New law raises concerns

Published 2:49 pm Thursday, April 27, 2017

On Tuesday, the North Carolina General Assembly overrode Gov. Roy Cooper’s veto of Senate Bill 68, thereby merging the North Carolina State Board of Elections and the State Ethics Commission. The veto and override came as no surprise.

The new law, according to Republicans who pushed the legislation through the General Assembly, creates a bipartisan body to oversee elections and handle ethics-related matters across the state. Democrats, who fought the legislation, contend the new law is just another move by the GOP to strip Cooper, a Democrat, of powers his predecessor, Republican Pat McCrory, enjoyed. It’s a case of sour grapes because the GOP lost the governorship, Democrats argue.

The new law raises concerns at the state level and local level.

Counties’ boards of elections will increase from three members to four members (two Democrats and two Republicans) under the new law, with three votes needed for a county board to make a decision. In effect, giving each party a veto. At the state board level, five votes would be required to make a decision.

With the state and local boards having an equal number of members from the two political parties, deadlocks could prevent those boards from making decisions such as relocating polling places, determining schedules for early voting and increasing or decreasing the number of precincts in a county.

Under the new law, a Republican chairman would be in place during even-numbered years for county boards and in presidential-election years for the state board, meaning the GOP would control the state and county boards during major election cycles.

Opponents of the new law argue that Republican legislators changed the composition of the local and state boards to give their party power over all elections-related determinations. Supporters of the new law contend the merger of the elections board and ethics board will result in improved efficiency in handling elections and ethics issues. Maybe, maybe not.

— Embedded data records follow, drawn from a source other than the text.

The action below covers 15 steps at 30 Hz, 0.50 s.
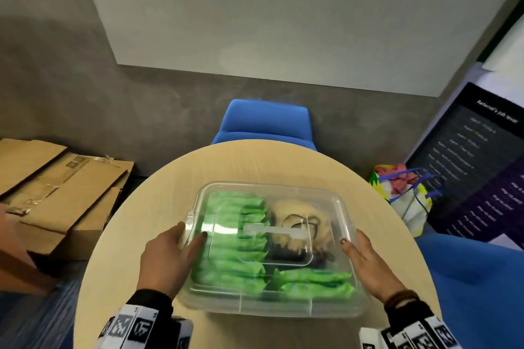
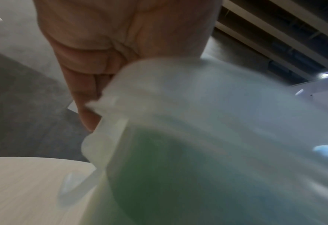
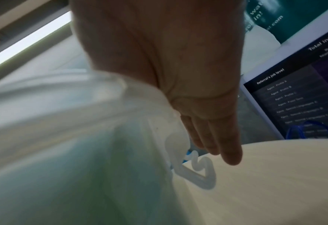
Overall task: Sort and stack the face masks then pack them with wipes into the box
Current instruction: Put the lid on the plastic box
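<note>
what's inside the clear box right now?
Through the lid of the clear box: green wipe packs fill the left and front, face masks sit back right. Whatever lies beneath them is covered.

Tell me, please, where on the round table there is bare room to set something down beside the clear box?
Free: the far strip of table between box and blue chair, and the left edge. Crowded: the near middle, where the left hand and right hand flank the box.
</note>
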Available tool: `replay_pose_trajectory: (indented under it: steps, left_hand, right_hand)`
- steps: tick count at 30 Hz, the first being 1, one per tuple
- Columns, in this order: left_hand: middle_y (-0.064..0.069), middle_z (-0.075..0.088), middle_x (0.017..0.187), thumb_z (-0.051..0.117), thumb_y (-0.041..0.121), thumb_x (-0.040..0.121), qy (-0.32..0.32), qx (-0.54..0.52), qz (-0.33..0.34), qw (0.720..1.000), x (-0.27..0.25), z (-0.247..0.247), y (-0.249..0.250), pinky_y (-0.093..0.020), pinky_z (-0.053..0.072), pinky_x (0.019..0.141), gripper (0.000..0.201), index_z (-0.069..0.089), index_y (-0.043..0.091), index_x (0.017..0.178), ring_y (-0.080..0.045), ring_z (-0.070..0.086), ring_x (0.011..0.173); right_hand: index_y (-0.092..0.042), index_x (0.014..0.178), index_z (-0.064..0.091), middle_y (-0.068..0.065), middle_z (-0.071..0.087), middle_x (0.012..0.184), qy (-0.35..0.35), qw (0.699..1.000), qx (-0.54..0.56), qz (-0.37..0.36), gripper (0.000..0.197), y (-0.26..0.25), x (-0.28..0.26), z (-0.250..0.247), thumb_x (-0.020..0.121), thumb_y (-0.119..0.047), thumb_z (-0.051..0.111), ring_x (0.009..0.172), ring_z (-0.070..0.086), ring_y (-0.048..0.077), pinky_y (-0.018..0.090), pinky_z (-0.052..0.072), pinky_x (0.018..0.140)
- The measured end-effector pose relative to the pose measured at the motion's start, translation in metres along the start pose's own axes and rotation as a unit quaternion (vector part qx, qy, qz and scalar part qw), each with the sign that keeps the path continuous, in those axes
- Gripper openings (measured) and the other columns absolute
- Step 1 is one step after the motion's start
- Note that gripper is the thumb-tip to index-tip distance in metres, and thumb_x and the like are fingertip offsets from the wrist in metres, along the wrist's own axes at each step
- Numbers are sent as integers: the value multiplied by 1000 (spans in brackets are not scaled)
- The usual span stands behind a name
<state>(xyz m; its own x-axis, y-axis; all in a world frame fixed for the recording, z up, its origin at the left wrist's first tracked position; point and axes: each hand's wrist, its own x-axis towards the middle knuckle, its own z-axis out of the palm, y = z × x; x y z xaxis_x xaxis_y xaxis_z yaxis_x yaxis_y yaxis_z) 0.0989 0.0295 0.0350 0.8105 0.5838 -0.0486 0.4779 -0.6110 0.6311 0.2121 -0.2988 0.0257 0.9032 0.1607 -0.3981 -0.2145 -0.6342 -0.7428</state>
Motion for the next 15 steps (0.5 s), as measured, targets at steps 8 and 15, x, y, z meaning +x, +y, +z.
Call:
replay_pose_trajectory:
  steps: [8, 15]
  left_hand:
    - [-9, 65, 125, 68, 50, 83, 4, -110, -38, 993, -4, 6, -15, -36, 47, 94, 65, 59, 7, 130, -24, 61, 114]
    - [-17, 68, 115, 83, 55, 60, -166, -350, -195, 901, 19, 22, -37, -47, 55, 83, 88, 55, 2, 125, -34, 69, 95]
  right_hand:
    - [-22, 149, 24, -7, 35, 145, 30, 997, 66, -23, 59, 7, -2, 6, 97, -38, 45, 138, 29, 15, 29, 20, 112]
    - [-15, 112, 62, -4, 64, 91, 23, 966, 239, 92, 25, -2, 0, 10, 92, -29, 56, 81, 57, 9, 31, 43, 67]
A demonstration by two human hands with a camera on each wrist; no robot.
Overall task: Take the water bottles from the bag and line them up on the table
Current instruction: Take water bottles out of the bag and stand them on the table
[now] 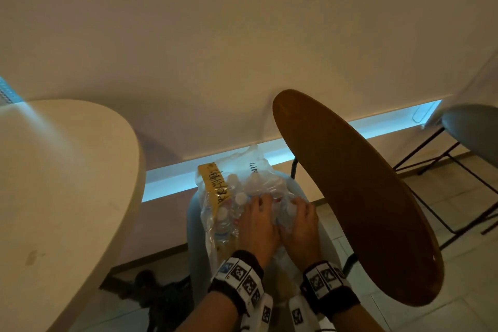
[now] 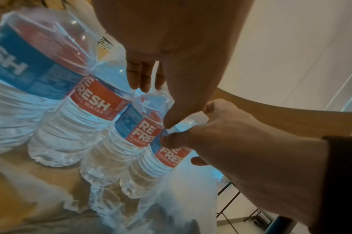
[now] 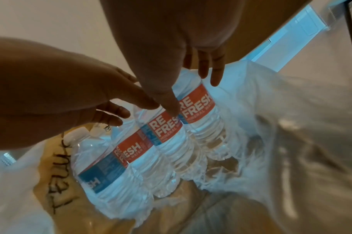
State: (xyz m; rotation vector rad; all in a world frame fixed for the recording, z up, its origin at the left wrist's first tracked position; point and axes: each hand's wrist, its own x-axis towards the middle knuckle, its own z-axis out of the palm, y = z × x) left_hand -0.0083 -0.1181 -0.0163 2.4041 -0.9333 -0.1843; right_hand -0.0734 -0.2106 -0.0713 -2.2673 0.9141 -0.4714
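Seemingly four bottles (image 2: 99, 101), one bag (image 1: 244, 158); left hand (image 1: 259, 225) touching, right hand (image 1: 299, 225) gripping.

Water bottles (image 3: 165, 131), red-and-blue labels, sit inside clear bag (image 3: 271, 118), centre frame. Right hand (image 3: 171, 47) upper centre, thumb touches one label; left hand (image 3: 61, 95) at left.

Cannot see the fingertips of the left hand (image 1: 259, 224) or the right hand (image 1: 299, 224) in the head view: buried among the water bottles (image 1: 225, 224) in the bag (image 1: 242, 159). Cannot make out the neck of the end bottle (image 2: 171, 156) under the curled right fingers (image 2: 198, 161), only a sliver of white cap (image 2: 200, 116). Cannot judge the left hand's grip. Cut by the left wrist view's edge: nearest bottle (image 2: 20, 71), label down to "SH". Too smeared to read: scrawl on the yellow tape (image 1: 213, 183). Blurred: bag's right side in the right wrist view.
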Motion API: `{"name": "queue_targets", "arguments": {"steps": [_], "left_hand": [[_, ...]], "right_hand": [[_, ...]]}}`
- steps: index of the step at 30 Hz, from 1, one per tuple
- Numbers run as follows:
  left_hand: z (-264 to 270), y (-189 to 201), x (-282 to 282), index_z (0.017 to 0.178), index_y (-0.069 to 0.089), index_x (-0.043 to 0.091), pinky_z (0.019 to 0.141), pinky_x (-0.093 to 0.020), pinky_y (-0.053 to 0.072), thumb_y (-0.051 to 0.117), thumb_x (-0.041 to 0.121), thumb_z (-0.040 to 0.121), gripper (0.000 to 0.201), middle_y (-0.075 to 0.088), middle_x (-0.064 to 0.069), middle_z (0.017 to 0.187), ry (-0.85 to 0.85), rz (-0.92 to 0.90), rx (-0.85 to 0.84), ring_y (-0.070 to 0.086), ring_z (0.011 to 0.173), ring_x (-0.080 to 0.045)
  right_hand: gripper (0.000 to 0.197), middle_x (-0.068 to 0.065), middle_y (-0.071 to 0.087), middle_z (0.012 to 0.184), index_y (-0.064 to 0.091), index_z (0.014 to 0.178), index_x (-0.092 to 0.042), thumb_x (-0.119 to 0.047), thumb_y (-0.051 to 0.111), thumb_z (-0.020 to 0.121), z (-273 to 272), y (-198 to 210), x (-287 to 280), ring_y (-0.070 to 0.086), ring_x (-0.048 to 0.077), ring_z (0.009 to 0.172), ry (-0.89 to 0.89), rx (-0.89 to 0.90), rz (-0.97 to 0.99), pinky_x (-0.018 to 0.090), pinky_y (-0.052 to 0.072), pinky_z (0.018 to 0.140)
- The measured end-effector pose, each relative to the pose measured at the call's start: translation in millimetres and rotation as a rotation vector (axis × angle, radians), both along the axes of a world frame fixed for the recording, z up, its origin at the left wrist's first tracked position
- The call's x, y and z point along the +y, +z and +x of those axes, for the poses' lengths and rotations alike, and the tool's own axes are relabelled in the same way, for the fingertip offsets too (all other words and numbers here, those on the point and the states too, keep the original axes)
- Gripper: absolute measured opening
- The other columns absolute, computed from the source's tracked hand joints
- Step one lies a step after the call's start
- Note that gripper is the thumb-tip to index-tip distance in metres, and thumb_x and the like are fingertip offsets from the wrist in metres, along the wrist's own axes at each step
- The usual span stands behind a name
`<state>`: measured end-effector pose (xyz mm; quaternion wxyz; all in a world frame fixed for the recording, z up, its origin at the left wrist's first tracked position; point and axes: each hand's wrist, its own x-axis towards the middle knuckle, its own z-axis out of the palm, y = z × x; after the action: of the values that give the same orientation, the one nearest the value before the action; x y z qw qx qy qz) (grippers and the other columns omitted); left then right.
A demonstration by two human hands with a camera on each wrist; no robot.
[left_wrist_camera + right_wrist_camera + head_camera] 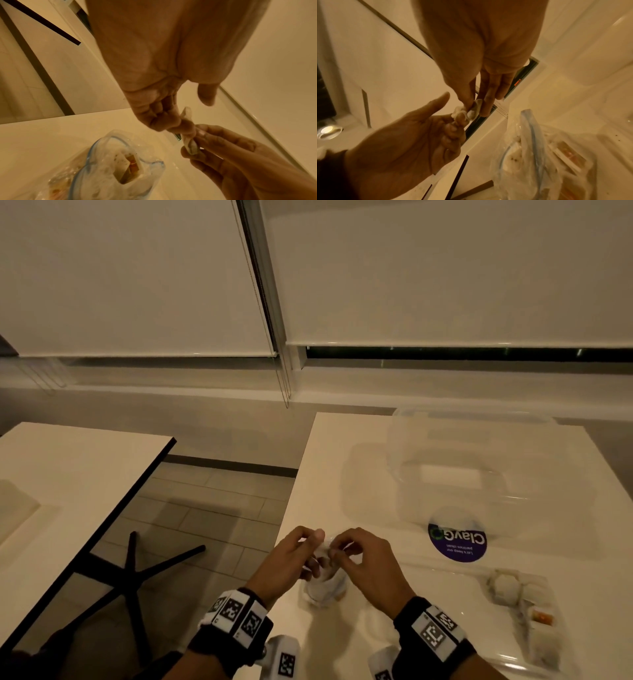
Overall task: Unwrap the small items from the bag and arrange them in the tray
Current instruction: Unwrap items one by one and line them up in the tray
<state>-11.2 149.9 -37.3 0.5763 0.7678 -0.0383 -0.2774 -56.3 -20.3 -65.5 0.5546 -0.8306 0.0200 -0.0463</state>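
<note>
Above the bag (323, 587), our left hand (291, 559) and right hand (368, 563) both pinch one small wrapped item (327, 547); the tray (534, 655) sits right of the bag.

Small wrapped item (327, 549), whitish crinkled wrap, partly twisted, held up in the air at lower centre of the head view, above the bag; both ends pinched, wrap still on. In the left wrist view it (187, 136) sits right of centre, elongated, tilted. Bag (323, 587): clear plastic zip bag with a blue seal strip, mouth open, standing crumpled on the table just below the item; more wrapped pieces inside, one with orange-red showing (132, 168). Tray (496, 635): clear plastic, flat on the table at lower right of the head view, holding a few pale pieces and one with orange filling (543, 618).
</note>
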Motion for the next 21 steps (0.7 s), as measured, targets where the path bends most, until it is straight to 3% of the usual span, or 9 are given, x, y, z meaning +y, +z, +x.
{"name": "queue_targets", "arguments": {"steps": [5, 9, 12, 17, 21], "left_hand": [[1, 7, -2, 0.094, 0.065, 0.023, 0.063, -0.023, 0.049, 0.061, 0.029, 0.098, 0.009, 0.07, 0.005, 0.076, -0.05, 0.13, -0.332, 0.06, 0.063, -0.011], [0, 18, -10, 0.097, 0.07, 0.029, 0.073, -0.015, 0.052, 0.063, 0.029, 0.097, 0.008, 0.072, 0.015, 0.092, -0.085, 0.173, -0.473, 0.067, 0.083, -0.004], [-2, 27, -18, 0.096, 0.071, 0.028, 0.073, -0.014, 0.051, 0.061, 0.027, 0.099, 0.011, 0.072, 0.017, 0.088, -0.13, 0.187, -0.549, 0.068, 0.083, -0.004], [-12, 39, -44, 0.095, 0.068, 0.027, 0.069, -0.011, 0.047, 0.058, 0.03, 0.099, 0.011, 0.067, 0.016, 0.084, -0.177, 0.306, -0.778, 0.063, 0.082, -0.005], [-22, 49, -69, 0.096, 0.065, 0.033, 0.076, -0.015, 0.052, 0.057, 0.028, 0.099, 0.01, 0.067, 0.02, 0.088, -0.244, 0.177, -0.734, 0.064, 0.09, -0.002]], "right_hand": [[0.009, -0.012, 0.069, 0.087, 0.066, 0.087, -0.022, -0.013, 0.067, 0.091, -12, 17, -11, 0.067, 0.008, 0.08, -0.007, -0.008, 0.137, 0.014, 0.05, 0.077], [0.005, -0.004, 0.07, 0.091, 0.063, 0.092, -0.018, -0.014, 0.064, 0.094, -22, 26, -18, 0.068, 0.01, 0.075, -0.017, 0.019, 0.266, 0.016, 0.05, 0.072], [0.004, 0.005, 0.071, 0.09, 0.06, 0.096, -0.015, -0.012, 0.057, 0.098, -30, 29, -29, 0.061, 0.002, 0.061, -0.012, 0.037, 0.296, 0.012, 0.042, 0.061], [0.012, 0.0, 0.054, 0.102, 0.059, 0.094, -0.02, -0.011, 0.054, 0.1, -41, 34, -46, 0.063, 0.016, 0.088, -0.026, -0.076, 0.277, 0.02, 0.05, 0.078], [0.005, 0.004, 0.06, 0.099, 0.059, 0.096, -0.02, -0.015, 0.059, 0.097, -52, 44, -61, 0.067, 0.017, 0.082, -0.052, -0.087, 0.341, 0.024, 0.053, 0.077]]}}
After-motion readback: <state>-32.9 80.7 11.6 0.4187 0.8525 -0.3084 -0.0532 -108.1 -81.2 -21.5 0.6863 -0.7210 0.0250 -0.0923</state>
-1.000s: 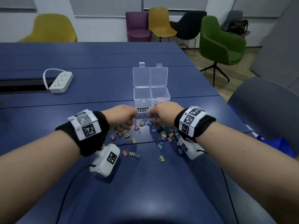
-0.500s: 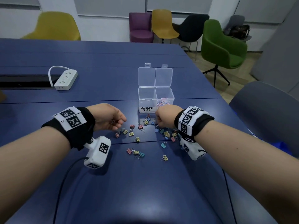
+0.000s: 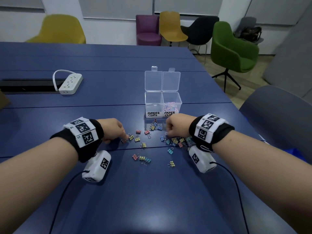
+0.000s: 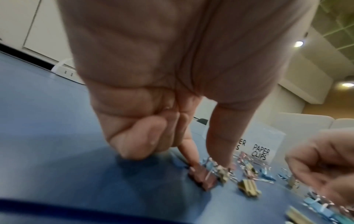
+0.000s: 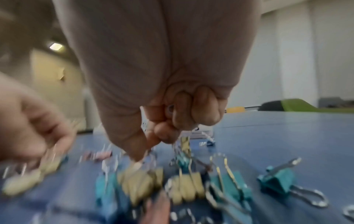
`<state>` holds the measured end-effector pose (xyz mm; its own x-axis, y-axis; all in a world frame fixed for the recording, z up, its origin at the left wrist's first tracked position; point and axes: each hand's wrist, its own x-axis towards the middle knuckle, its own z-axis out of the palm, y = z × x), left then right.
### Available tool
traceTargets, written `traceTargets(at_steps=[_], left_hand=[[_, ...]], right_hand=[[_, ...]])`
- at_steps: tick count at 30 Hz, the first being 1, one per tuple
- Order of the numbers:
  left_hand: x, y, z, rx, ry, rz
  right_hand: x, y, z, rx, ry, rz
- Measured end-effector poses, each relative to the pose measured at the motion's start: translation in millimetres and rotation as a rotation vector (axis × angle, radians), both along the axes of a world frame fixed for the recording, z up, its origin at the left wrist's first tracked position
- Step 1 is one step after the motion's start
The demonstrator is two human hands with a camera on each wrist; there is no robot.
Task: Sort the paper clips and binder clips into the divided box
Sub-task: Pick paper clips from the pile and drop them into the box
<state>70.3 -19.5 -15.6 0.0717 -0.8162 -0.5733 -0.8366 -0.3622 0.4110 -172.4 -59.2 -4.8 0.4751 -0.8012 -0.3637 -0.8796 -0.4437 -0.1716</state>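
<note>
A clear divided box (image 3: 153, 102) stands open, labelled BINDER CLIPS on the left and PAPER CLIPS on the right. Pastel paper clips (image 3: 170, 106) fill the right compartment, while the left one looks empty. Several coloured binder clips (image 3: 141, 158) lie scattered in front of it. My left hand (image 3: 125, 139) reaches down, index and thumb pinching a pink binder clip (image 4: 203, 177) that lies on the table. My right hand (image 3: 167, 134) is a fist over the right-hand pile. In the right wrist view, binder clips (image 5: 184, 143) hang from its curled fingers (image 5: 203, 109).
The blue table (image 3: 152, 191) has a white power strip (image 3: 70, 83) at the back left beside a dark cable slot. A grey chair (image 3: 278, 115) stands close on the right, with more chairs beyond the far edge. Camera cables trail from both wrists.
Both hands were together right in front of the box. The left hand has moved left and lowered onto the pink clip, and the right has drawn back over the right pile.
</note>
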Motion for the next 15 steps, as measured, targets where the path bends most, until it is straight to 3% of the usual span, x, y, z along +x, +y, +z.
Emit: traceTargets(at_steps=[5, 9, 12, 15], left_hand=[[-23.5, 6.1, 3.3, -0.033, 0.034, -0.112], [-43.0, 4.7, 7.4, -0.156, 0.059, -0.142], [-50.3, -1.1, 10.5, -0.281, -0.048, -0.161], [-57.6, -0.6, 8.6, -0.228, -0.147, -0.284]], right_hand=[[-44.2, -8.2, 22.9, 0.017, -0.355, -0.263], [-83.3, -10.3, 19.8, 0.231, -0.613, -0.545], [-99.9, -4.1, 13.4, 0.360, -0.765, -0.706], [-109.5, 2.4, 6.2, 0.440, -0.813, -0.767]])
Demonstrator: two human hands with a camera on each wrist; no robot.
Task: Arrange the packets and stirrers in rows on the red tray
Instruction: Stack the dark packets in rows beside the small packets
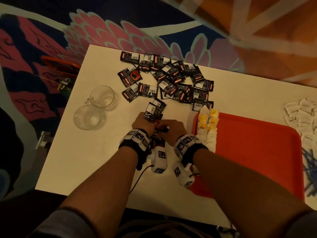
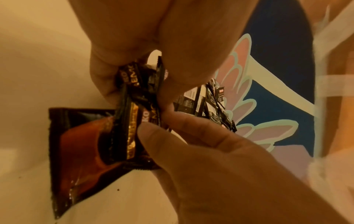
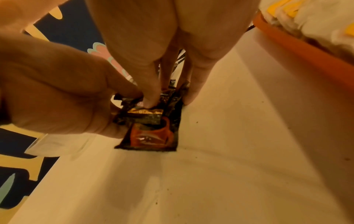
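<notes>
A small stack of black coffee packets [image 1: 154, 110] is pinched from both sides: the left hand [image 1: 143, 123] is curled around it, while the right hand [image 1: 173, 128] grips its near end between thumb and fingertips [image 3: 151, 101]. Both wrists are held low, side by side, just beside the left edge of the red tray [image 1: 257, 152], on the white table [image 1: 85, 160].

- My head camera looks steeply down over the white table [image 1: 85, 160].
- Both wrist cameras sit very close, facing along my fingers.
- All three share the held coffee sachets [image 1: 154, 110].
</notes>
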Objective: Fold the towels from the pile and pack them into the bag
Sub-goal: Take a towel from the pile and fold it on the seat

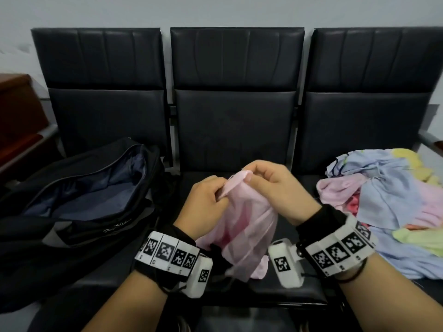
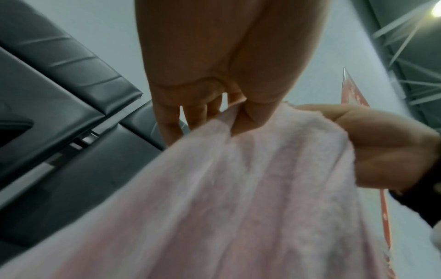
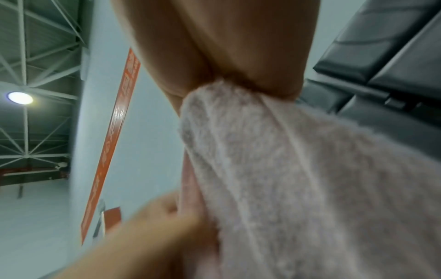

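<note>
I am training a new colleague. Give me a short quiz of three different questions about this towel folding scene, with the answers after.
1. True or false: both hands pinch the pink towel at its top edge.
2. On which seat does the open black bag lie? A) the left seat B) the middle seat C) the right seat
3. Fill in: the pile of towels still to fold lies to the ___ of the hands.

Key
1. True. The left hand and the right hand each have a grip on the upper edge, close together, and the towel hangs down between the wrists.
2. A
3. right
</note>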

Democracy North Carolina, in a statement issued earlier this week, noted, “No new money is appropriated to fund the combined agencies, which separately were already overwhelmed with their workloads. The backlog and mistakes by overworked local and state personnel will harm voters’ confidence in the integrity of elections and ethics oversight.” That’s a good point.

History indicates the former arrangement — a state elections board and a state ethics commission — worked well. A recent report by the State Board of Elections, which has a Republican majority, shows few problems with voting irregularities in the state.

If it’s not broken, why fix it?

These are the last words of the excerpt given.